What you return must match the listing below exactly, minus any pictures.
###
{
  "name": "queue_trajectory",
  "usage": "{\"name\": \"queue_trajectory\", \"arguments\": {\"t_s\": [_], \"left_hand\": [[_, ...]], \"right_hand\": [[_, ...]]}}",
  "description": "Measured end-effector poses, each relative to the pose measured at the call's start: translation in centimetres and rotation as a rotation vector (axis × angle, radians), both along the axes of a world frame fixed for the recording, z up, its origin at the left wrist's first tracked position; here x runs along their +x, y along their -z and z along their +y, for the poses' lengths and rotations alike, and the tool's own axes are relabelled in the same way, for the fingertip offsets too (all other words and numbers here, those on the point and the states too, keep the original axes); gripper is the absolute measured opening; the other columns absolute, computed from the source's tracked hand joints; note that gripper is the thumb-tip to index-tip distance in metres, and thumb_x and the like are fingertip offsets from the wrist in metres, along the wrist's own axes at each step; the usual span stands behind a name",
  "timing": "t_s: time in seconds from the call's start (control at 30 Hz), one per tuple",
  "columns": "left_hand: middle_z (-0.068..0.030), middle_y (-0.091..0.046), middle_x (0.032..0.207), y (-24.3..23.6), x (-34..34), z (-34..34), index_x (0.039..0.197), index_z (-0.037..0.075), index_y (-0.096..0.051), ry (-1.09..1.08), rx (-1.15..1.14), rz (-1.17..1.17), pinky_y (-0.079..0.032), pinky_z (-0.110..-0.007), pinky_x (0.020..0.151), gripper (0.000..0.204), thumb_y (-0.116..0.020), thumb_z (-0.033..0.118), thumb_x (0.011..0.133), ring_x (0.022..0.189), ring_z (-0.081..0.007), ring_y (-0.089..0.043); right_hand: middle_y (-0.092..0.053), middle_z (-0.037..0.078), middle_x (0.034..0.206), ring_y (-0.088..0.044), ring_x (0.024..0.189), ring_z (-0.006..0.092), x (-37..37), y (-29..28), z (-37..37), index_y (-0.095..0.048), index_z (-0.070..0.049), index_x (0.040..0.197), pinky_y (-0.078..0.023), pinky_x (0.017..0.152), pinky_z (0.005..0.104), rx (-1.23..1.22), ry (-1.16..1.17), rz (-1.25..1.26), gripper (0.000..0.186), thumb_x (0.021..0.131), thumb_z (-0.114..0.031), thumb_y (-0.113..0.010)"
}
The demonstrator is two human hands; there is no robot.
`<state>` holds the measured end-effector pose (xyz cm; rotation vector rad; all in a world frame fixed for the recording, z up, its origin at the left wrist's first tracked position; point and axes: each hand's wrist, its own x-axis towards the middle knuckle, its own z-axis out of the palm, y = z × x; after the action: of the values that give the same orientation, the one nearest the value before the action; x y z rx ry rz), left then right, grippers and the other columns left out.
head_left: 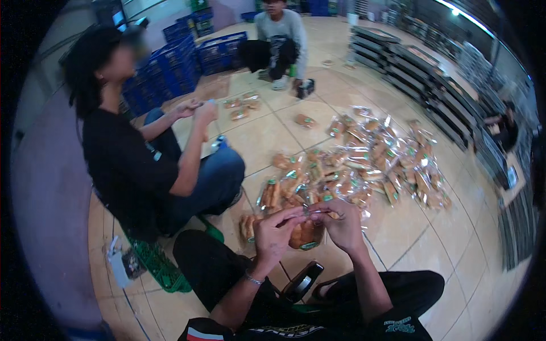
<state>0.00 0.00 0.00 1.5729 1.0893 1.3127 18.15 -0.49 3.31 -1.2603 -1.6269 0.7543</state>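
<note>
1. Your left hand (274, 234) has its thumb and fingers brought narrowly together, pinching the clear plastic at the top of a bag of bread (307, 234).
2. Your right hand (341, 224) pinches the same gathered plastic from the right, its fingertips close beside those of the left.
3. The bag hangs between and below your two hands, at the near edge of the heap, with brown bread and a green label showing through it.
4. Just beyond your hands, a broad heap of bagged bread (364, 165) spreads over the tiled floor (409, 244) toward the far right.
5. Near you, between your folded legs, sits a black tape dispenser (302, 282).
6. Farther off, one lone packet (305, 120) lies apart from the heap, and a small cluster of packets (242, 106) lies to its left.
7. To your left, a co-worker in a dark shirt (122, 150) sits with both hands raised; what they hold is unclear.
8. At the far side, a person in a grey top (281, 34) squats near blue crates (170, 68).
</note>
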Motion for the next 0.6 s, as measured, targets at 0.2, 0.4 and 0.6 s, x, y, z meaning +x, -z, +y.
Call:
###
TASK OUTPUT:
{
  "name": "queue_trajectory",
  "usage": "{\"name\": \"queue_trajectory\", \"arguments\": {\"t_s\": [_], \"left_hand\": [[_, ...]], \"right_hand\": [[_, ...]]}}",
  "description": "Measured end-effector poses, each relative to the pose measured at the call's start: translation in centimetres and rotation as a rotation vector (axis × angle, radians), both along the axes of a world frame fixed for the recording, z up, its origin at the left wrist's first tracked position; here x runs along their +x, y along their -z and z along their +y, for the poses' lengths and rotations alike, and the tool's own axes are relabelled in the same way, for the fingertip offsets too (all other words and numbers here, those on the point and the states too, keep the original axes); gripper is the absolute measured opening; the other columns absolute, computed from the source's tracked hand joints; note that gripper is the thumb-tip to index-tip distance in metres, and thumb_x and the like are fingertip offsets from the wrist in metres, along the wrist's own axes at each step; the usual span stands behind a name",
  "timing": "t_s: time in seconds from the call's start (control at 30 Hz), one per tuple",
  "columns": "left_hand: middle_z (-0.068..0.030), middle_y (-0.091..0.046), middle_x (0.032..0.207), y (-24.3..23.6), x (-34..34), z (-34..34), index_x (0.039..0.197), index_z (-0.037..0.075), index_y (-0.096..0.051), ry (-1.09..1.08), rx (-1.15..1.14), rz (-1.17..1.17), pinky_y (-0.079..0.032), pinky_z (-0.110..-0.007), pinky_x (0.020..0.151), gripper (0.000..0.204), thumb_y (-0.116..0.020), thumb_z (-0.033..0.118), thumb_x (0.011..0.133), ring_x (0.022..0.189), ring_z (-0.081..0.007), ring_y (-0.089..0.043); right_hand: middle_y (-0.092..0.053), middle_z (-0.037..0.078), middle_x (0.034..0.206), ring_y (-0.088..0.044), ring_x (0.024..0.189), ring_z (-0.006..0.092), x (-37..37), y (-29..28), z (-37..37), index_y (-0.095..0.048), index_z (-0.070..0.049), index_x (0.040..0.197), pinky_y (-0.078..0.023), pinky_x (0.017..0.152), pinky_z (0.005..0.104), rx (-1.23..1.22), ry (-1.16..1.17), rz (-1.25..1.26), gripper (0.000..0.186), thumb_x (0.021..0.131), thumb_z (-0.114..0.031), thumb_y (-0.113..0.010)"
}
The demonstrator is two human hands; there is no robot.
`<state>` holds the measured end-effector pose (xyz cm; rotation vector rad; all in a world frame fixed for the recording, z up, its origin at the left wrist's first tracked position; point and axes: each hand's wrist, its own x-axis towards the middle knuckle, its own z-axis out of the palm, y = z × x; after the action: of the values that give the same orientation, the one nearest the value before the action; x y z rx ry rz), left then right, grippers and the other columns left out.
head_left: 
<state>0.00 0.00 0.00 1.5729 1.0893 1.3127 18.15 -0.49 3.31 -1.2603 -1.6269 0.7543</state>
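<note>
1. Your left hand (274, 234) has its thumb and fingers brought narrowly together, pinching the clear plastic at the top of a bag of bread (307, 234).
2. Your right hand (341, 224) pinches the same gathered plastic from the right, its fingertips close beside those of the left.
3. The bag hangs between and below your two hands, at the near edge of the heap, with brown bread and a green label showing through it.
4. Just beyond your hands, a broad heap of bagged bread (364, 165) spreads over the tiled floor (409, 244) toward the far right.
5. Near you, between your folded legs, sits a black tape dispenser (302, 282).
6. Farther off, one lone packet (305, 120) lies apart from the heap, and a small cluster of packets (242, 106) lies to its left.
7. To your left, a co-worker in a dark shirt (122, 150) sits with both hands raised; what they hold is unclear.
8. At the far side, a person in a grey top (281, 34) squats near blue crates (170, 68).
</note>
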Motion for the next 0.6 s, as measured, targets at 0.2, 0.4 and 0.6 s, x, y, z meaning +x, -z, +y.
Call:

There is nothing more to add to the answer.